To do:
If a line of the data below contains the string "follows", copy it into your answer.

(Records from a collection)

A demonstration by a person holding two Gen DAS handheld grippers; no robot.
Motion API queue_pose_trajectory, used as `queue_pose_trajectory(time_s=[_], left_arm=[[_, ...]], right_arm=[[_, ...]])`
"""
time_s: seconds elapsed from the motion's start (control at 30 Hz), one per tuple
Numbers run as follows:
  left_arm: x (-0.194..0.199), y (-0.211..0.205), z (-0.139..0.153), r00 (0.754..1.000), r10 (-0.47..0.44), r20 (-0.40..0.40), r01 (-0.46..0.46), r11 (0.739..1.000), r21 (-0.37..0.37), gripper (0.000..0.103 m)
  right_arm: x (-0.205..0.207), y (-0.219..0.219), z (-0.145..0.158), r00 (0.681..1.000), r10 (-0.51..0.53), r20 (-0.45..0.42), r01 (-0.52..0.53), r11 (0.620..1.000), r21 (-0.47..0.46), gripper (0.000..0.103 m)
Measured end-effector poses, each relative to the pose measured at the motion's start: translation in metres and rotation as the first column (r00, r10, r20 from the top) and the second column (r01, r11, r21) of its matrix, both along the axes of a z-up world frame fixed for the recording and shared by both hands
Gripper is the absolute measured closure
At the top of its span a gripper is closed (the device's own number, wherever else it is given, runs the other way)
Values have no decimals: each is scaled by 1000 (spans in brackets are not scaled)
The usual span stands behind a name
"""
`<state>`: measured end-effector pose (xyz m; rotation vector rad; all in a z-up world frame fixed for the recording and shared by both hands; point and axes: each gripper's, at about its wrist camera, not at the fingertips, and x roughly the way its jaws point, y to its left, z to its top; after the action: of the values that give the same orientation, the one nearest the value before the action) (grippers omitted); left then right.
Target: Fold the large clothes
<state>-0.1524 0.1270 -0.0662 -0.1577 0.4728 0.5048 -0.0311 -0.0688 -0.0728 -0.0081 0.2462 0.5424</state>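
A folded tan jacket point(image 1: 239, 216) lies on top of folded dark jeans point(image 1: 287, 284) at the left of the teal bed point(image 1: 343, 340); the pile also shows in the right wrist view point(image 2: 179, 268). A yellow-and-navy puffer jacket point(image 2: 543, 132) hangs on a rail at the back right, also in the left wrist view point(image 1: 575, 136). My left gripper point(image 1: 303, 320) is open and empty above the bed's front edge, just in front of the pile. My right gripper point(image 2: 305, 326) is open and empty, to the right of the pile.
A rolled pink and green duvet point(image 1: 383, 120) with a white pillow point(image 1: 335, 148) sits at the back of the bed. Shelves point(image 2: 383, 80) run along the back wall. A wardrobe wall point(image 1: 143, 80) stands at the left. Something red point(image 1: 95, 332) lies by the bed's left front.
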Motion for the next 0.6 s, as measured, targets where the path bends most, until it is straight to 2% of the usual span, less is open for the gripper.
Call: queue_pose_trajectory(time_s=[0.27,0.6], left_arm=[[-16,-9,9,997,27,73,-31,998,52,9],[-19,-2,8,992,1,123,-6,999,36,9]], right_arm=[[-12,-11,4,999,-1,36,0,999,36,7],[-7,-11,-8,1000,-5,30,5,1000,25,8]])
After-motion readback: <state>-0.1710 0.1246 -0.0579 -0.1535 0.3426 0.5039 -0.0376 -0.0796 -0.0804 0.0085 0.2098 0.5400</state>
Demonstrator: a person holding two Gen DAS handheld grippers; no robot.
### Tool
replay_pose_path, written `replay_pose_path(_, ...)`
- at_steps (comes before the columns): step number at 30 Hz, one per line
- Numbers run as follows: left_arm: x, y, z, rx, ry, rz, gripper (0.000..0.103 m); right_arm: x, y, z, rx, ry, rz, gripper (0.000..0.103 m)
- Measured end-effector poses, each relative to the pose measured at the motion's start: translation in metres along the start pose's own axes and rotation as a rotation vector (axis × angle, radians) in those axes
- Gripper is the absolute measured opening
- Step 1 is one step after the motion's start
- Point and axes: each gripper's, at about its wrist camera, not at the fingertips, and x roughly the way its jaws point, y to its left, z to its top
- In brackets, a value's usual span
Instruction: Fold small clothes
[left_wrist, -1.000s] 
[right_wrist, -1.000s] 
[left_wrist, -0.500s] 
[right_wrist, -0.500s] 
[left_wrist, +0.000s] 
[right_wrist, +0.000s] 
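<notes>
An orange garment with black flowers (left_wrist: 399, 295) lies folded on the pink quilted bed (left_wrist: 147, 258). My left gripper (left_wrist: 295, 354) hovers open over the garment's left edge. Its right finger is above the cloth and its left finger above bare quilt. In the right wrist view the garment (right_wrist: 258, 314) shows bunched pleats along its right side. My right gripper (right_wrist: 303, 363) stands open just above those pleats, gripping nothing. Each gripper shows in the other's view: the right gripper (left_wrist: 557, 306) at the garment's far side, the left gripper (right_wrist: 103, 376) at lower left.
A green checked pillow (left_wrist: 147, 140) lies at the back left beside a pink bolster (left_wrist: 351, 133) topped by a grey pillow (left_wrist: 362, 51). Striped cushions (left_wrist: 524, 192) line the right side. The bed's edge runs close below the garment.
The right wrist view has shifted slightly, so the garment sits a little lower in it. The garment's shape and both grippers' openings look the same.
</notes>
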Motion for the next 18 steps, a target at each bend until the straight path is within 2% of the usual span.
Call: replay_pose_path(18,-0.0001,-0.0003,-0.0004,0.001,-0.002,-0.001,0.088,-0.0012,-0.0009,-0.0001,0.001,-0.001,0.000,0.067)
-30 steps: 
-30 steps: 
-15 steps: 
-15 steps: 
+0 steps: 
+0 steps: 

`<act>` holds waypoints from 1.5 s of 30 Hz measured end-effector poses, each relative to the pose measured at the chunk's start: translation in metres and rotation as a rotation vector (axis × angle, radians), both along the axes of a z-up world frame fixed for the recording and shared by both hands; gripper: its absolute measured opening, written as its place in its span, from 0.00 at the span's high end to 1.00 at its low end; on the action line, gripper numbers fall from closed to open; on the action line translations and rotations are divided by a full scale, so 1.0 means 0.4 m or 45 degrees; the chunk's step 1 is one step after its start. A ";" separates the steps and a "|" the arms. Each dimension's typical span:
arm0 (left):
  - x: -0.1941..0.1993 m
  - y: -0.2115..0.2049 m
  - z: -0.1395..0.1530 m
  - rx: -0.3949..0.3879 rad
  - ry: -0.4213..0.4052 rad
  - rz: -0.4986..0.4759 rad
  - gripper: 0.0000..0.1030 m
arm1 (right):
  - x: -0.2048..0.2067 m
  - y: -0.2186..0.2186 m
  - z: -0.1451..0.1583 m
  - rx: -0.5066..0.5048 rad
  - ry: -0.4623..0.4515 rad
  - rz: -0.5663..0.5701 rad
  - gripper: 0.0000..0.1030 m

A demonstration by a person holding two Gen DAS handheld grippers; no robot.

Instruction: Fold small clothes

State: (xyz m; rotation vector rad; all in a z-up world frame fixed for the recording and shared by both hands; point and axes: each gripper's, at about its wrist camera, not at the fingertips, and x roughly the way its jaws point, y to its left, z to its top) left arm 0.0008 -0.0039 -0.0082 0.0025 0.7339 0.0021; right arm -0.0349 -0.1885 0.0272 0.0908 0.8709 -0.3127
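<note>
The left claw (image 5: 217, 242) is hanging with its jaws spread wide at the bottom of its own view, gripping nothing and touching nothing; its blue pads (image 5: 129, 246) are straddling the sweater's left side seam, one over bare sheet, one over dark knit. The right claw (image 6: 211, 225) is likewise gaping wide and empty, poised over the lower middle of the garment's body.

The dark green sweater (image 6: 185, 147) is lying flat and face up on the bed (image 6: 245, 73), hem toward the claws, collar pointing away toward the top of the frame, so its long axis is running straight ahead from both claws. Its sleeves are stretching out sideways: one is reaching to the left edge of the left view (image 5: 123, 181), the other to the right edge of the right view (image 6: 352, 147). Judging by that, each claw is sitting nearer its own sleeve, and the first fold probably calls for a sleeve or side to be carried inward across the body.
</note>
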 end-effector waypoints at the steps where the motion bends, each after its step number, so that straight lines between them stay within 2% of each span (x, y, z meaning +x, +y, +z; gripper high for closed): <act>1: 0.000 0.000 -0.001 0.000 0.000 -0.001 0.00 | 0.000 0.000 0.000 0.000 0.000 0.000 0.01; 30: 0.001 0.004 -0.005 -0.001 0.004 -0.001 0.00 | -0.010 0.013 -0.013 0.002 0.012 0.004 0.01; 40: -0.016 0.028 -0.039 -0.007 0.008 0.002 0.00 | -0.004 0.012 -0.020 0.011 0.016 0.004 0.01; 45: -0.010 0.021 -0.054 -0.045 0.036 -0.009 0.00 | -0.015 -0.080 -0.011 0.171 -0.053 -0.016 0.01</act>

Solution to this problem:
Numbers run as follows:
- Numbers run as follows: left_arm: x, y, z, rx, ry, rz, gripper (0.000..0.103 m); right_arm: x, y, z, rx, ry, rz, gripper (0.000..0.103 m)

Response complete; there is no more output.